Chihaya (Suzu Hirose) has a dream of playing Karuta with her childhood friends Taichi (Shuhei Nomura) and Arata (Mackenyu) in the beginning. When Chihaya wakes up from her dream, she tells Taichi about it. The two friends then board a train to Arata’s house. Along the way, Chihaya wonders why Arata stopped playing Karuta. When Chihaya finally sees Arata after contemplating whether to go to his house or not, she tells him that she misses him.

Chihaya invites Arata and Taichi to play Karuta, but Arata declines due to the death of his granddad who inspired him to play the game. Although Chihaya insists, Arata orders them to go home and train instead since they will be taking part in a competition soon. Chihaya later discovers that the reason why Arata doesn’t want to play Karuta anymore is that his granddad died, and it makes the game lose meaning to him.

In the Karuta club room, Tsukue (Yuki Morinaga), Nikuman (Yuma Yamato), and Ooe (Mone Kamishiraishi) are training while suffering from the heat due to the lack of air conditioning. Chihaya reveals that Taichi is participating in a Karuta match so he can enter the A-level rank. Nikuman implies that Taichi started to like Karuta recently, but Chihaya thinks he enjoyed it since a long time ago.
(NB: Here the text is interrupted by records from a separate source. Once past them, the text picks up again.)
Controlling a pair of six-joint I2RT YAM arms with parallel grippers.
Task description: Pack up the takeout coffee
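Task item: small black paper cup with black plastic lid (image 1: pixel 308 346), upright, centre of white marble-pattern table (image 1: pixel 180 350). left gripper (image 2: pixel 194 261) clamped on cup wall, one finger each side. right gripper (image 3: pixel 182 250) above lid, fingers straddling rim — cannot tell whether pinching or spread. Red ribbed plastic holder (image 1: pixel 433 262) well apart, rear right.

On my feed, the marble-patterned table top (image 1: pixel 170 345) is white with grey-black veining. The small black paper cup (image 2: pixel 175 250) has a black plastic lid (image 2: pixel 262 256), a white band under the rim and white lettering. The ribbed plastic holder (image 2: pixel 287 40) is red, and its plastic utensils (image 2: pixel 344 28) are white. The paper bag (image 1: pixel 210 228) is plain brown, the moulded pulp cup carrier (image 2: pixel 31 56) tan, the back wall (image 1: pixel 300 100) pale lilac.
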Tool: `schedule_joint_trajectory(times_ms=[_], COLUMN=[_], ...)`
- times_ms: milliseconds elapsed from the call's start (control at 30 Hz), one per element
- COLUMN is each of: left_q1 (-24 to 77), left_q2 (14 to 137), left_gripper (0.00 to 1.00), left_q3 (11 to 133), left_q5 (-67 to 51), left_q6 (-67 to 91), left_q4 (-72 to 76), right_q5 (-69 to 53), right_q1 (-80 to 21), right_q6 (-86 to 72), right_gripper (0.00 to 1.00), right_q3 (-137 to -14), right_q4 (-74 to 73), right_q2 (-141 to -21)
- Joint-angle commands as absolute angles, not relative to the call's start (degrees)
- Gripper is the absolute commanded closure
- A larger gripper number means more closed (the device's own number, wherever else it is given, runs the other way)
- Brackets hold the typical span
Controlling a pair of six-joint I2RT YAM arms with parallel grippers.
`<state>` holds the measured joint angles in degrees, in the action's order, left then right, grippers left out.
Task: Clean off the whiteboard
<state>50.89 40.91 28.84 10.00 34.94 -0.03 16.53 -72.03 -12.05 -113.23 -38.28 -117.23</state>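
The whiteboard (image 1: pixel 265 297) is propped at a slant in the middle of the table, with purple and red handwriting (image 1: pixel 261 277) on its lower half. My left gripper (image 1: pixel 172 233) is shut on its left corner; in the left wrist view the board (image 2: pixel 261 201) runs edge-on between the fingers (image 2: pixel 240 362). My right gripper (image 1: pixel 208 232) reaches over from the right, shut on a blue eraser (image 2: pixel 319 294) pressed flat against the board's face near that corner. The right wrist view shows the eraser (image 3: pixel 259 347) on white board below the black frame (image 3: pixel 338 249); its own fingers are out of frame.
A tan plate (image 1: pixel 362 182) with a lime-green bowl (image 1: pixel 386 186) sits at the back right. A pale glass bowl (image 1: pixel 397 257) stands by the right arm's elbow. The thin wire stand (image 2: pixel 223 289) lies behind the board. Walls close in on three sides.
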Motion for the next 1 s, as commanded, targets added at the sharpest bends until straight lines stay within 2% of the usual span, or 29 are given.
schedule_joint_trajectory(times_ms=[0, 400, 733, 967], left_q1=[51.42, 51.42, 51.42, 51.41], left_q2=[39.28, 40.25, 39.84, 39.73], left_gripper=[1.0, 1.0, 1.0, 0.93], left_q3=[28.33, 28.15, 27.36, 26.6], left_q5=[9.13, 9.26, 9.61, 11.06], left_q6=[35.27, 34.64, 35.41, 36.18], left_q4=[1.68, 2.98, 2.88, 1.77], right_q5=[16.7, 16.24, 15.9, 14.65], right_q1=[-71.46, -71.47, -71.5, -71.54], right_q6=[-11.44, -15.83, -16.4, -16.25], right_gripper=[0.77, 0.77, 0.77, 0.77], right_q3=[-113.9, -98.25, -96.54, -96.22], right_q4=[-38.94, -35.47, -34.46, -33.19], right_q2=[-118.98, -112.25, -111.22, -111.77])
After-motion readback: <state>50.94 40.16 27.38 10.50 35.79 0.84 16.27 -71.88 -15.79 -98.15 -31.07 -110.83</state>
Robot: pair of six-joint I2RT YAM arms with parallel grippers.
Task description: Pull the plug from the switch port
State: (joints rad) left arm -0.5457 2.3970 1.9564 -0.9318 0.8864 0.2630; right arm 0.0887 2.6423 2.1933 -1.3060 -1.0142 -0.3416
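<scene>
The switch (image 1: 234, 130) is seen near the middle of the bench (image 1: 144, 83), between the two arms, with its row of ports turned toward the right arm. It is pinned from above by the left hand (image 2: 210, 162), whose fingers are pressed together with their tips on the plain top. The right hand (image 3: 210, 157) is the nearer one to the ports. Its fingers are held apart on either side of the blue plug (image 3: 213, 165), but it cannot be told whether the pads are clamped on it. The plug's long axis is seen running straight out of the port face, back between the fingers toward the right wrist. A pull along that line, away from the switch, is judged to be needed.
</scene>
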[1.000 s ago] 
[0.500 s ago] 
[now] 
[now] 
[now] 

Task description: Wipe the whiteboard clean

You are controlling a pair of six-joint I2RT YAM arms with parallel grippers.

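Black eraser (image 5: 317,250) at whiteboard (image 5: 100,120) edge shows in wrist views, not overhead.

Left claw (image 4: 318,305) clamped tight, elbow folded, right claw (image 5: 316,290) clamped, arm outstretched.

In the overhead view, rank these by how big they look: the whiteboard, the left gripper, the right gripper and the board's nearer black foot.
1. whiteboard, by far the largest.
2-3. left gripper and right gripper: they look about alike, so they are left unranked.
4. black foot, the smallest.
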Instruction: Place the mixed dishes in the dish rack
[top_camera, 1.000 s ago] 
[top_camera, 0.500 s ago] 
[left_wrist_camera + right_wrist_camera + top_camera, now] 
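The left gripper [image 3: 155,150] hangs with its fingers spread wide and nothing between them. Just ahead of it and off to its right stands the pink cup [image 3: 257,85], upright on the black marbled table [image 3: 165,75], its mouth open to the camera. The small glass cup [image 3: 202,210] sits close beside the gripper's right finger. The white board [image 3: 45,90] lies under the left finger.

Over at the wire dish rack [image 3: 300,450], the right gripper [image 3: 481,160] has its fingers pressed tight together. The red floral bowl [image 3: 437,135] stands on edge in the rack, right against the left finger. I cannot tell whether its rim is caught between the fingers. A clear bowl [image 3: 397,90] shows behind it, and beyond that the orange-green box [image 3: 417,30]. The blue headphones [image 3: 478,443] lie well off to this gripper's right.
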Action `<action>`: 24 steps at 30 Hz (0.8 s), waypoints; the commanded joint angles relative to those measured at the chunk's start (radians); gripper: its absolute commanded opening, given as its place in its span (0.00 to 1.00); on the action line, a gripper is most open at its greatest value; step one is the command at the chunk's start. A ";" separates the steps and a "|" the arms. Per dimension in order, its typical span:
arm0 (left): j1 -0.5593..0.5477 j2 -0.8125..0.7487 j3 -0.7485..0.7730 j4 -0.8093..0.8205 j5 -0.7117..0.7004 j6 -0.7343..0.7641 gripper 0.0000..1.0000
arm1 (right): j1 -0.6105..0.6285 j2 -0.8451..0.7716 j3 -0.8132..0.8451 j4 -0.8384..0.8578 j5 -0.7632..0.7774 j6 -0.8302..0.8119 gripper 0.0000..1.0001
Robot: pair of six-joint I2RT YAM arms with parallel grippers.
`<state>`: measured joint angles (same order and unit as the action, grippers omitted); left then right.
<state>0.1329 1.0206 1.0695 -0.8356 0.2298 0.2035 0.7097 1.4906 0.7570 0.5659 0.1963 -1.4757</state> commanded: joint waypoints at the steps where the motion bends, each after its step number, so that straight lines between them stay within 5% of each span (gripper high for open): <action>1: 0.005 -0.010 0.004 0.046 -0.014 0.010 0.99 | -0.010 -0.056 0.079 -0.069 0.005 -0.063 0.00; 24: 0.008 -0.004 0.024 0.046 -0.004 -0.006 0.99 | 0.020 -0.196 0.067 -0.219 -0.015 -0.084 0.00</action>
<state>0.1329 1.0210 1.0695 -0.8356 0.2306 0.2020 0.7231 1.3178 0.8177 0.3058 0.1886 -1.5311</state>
At the Harada sensei’s dojo, Harada explains to Chihaya, Ooe, Tsukue, and Nikuman that for the national competition, a team of five players should win. Therefore, Ooe and Tsukue have to train hard to keep up. Harada also informs Chihaya that the competition will include a match for the Queen, wherein the best Karuta player would be recognized. The Queen is usually a solo, and the best player will win that title.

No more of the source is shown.